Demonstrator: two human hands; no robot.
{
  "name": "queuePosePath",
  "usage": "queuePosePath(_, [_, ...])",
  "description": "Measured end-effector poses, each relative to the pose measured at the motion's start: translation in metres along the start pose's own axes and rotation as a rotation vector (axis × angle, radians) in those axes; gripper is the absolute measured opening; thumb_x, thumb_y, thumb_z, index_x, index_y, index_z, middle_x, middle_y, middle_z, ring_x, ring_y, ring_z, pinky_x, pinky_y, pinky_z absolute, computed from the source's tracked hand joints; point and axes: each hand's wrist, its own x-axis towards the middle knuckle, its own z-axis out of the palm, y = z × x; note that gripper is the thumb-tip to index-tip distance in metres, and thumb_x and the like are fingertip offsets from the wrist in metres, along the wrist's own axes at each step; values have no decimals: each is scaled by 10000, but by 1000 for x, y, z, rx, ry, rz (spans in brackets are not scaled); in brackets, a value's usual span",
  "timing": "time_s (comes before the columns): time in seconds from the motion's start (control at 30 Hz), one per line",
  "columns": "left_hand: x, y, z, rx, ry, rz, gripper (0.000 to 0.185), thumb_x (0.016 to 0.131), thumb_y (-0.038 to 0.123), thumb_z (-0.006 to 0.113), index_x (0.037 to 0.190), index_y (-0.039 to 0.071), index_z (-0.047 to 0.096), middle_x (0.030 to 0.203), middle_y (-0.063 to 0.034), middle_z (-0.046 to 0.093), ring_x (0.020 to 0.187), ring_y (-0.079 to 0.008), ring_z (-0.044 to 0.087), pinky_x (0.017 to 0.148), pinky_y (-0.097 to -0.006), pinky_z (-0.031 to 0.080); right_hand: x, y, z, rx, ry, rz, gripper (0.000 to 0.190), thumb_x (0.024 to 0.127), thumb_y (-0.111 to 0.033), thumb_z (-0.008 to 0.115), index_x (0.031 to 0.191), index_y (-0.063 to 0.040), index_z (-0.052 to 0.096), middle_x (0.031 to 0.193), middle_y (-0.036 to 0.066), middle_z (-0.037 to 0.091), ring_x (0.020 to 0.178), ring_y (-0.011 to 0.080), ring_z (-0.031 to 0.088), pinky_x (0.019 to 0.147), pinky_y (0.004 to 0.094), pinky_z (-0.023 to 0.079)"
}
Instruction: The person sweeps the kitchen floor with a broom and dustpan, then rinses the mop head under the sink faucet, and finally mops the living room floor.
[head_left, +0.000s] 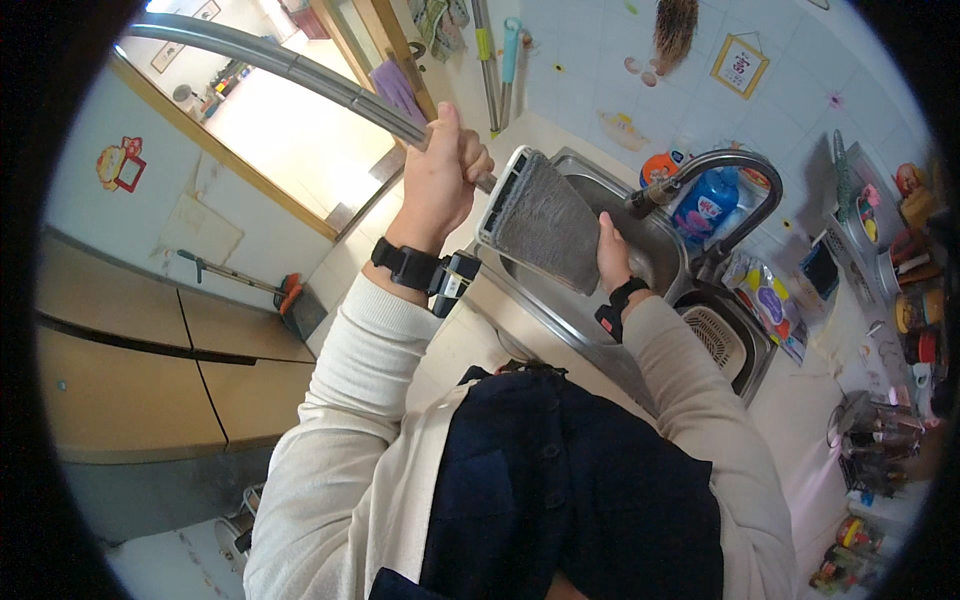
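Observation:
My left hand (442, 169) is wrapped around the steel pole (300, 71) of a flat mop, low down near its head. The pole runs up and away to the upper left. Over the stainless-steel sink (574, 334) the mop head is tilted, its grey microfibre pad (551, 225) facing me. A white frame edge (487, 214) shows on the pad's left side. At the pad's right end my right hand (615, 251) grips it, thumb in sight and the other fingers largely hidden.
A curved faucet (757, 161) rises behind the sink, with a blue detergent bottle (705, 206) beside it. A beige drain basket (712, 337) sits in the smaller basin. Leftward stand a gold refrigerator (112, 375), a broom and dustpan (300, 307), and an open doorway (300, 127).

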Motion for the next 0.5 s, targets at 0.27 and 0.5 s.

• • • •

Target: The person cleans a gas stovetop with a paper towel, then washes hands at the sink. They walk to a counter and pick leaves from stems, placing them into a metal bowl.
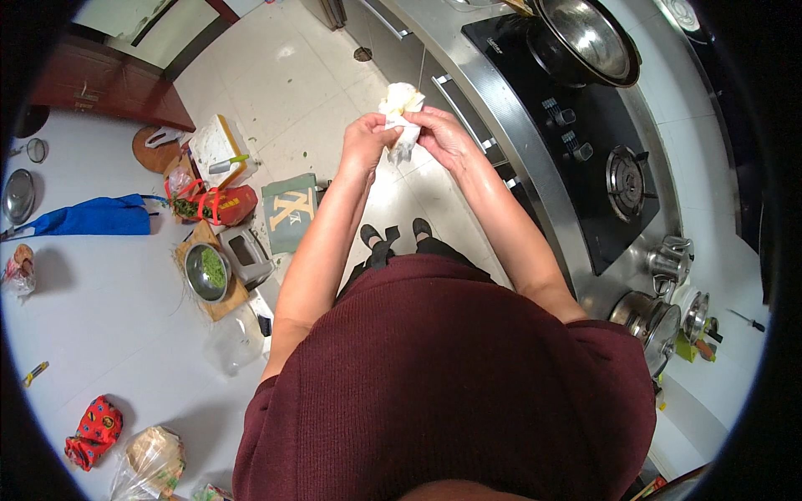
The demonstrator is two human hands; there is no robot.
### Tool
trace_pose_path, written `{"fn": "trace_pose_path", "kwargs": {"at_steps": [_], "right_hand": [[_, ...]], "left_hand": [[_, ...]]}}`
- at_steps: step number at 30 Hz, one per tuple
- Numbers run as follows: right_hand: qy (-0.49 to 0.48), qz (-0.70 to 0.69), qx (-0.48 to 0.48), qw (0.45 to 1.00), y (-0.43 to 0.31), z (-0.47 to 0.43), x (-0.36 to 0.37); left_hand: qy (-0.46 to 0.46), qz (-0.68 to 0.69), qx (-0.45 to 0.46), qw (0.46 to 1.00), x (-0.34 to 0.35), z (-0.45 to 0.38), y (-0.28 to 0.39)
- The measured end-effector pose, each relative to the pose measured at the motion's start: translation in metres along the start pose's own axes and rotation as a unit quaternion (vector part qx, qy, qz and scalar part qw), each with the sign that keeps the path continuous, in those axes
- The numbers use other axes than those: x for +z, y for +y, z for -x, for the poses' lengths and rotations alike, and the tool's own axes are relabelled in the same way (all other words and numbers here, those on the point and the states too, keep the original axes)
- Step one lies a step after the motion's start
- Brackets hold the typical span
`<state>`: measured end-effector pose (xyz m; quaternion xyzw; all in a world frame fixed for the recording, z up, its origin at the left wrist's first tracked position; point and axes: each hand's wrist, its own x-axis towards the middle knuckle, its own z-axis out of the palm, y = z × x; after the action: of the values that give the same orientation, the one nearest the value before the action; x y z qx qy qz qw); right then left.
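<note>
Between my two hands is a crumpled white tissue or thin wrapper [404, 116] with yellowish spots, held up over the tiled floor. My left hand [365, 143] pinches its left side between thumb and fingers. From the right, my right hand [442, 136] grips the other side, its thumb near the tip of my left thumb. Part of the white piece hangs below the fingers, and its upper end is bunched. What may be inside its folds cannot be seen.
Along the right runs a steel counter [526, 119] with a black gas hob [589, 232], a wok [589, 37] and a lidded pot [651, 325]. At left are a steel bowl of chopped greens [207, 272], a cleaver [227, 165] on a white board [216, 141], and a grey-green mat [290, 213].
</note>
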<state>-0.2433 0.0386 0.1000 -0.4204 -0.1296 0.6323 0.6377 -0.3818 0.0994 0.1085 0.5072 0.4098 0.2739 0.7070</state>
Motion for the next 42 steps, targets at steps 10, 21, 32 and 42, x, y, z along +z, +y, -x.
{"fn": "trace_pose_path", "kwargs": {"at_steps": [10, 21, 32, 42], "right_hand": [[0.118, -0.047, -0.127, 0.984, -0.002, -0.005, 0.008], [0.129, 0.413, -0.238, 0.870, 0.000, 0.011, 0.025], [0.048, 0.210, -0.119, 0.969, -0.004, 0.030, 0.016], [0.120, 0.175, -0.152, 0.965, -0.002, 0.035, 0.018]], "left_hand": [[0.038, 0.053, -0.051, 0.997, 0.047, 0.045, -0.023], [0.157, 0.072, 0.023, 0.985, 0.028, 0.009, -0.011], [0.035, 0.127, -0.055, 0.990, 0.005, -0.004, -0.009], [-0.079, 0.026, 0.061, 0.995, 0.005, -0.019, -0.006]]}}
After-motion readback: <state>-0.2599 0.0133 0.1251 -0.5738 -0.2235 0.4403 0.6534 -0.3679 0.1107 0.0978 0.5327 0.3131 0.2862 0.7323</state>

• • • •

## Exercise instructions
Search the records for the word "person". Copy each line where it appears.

## Response box
Instruction: The person sweeps the kitchen floor with a broom and dustpan, then rinses the mop head under the sink faucet, and finally mops the living room floor.
Target: The person cleans a gas stovetop with a paper towel, then washes hands at the sink. They walk to a counter and pick leaves from stems, placing them into a metal bowl.

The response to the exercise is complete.